■ Dataset content
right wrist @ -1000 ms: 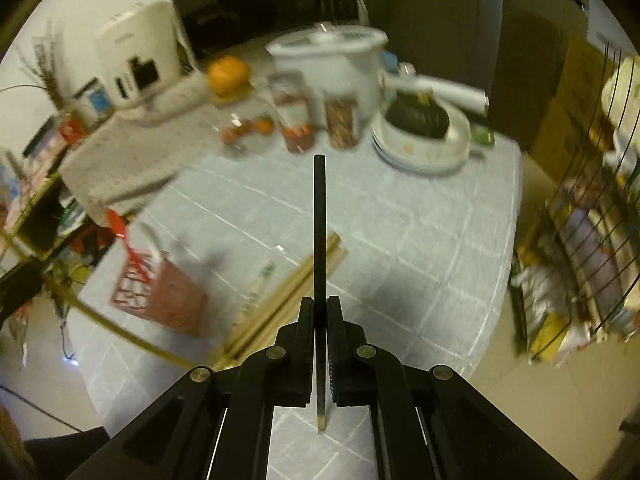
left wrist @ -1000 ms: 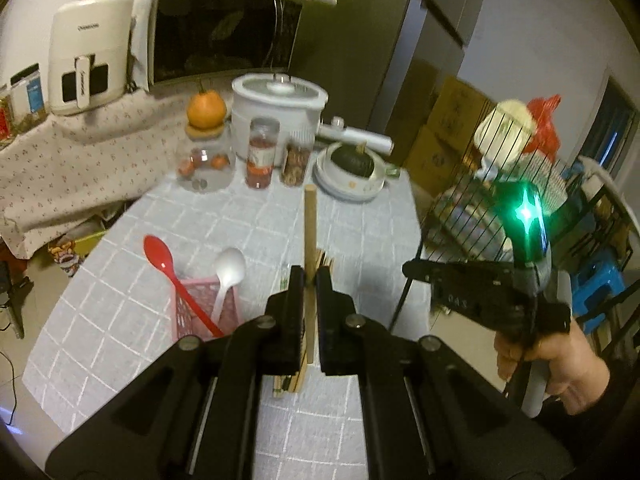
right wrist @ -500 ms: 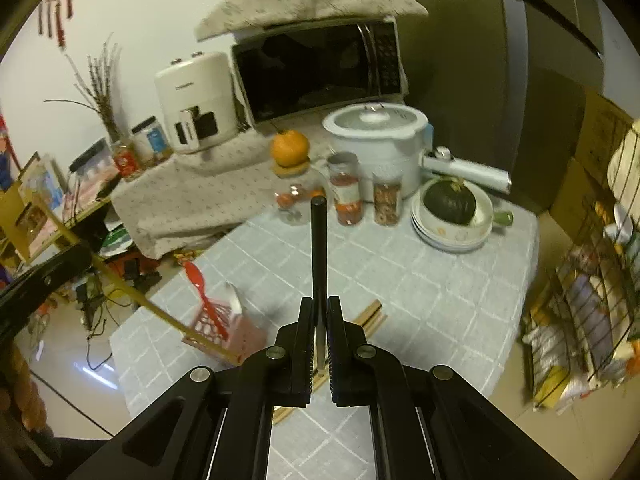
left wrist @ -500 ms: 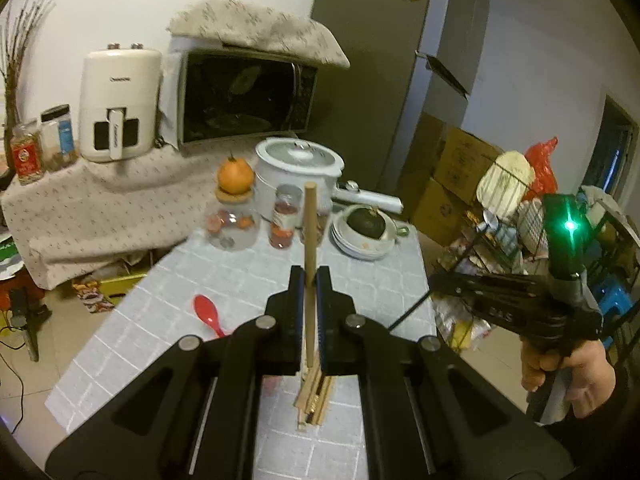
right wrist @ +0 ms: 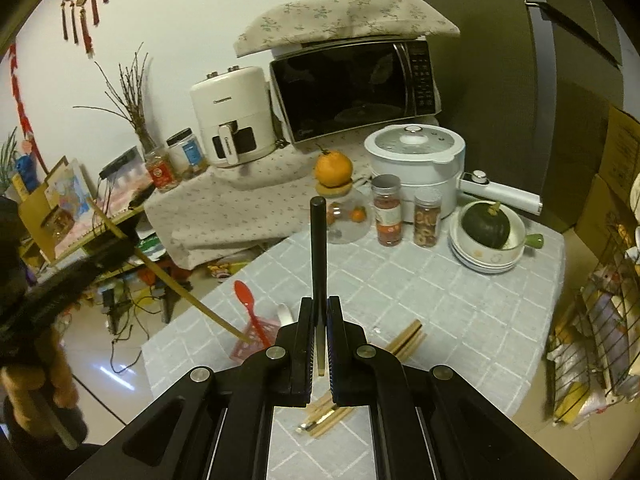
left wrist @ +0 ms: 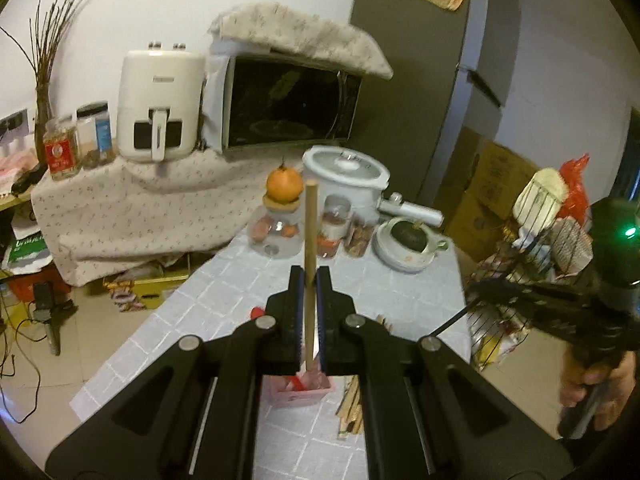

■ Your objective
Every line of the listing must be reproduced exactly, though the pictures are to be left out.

■ Solution below
right wrist @ -1000 ms: 
left wrist @ -1000 ms: 
right wrist @ -500 ms: 
left wrist @ -500 ms: 
right wrist @ +0 ms: 
left wrist @ +0 ms: 

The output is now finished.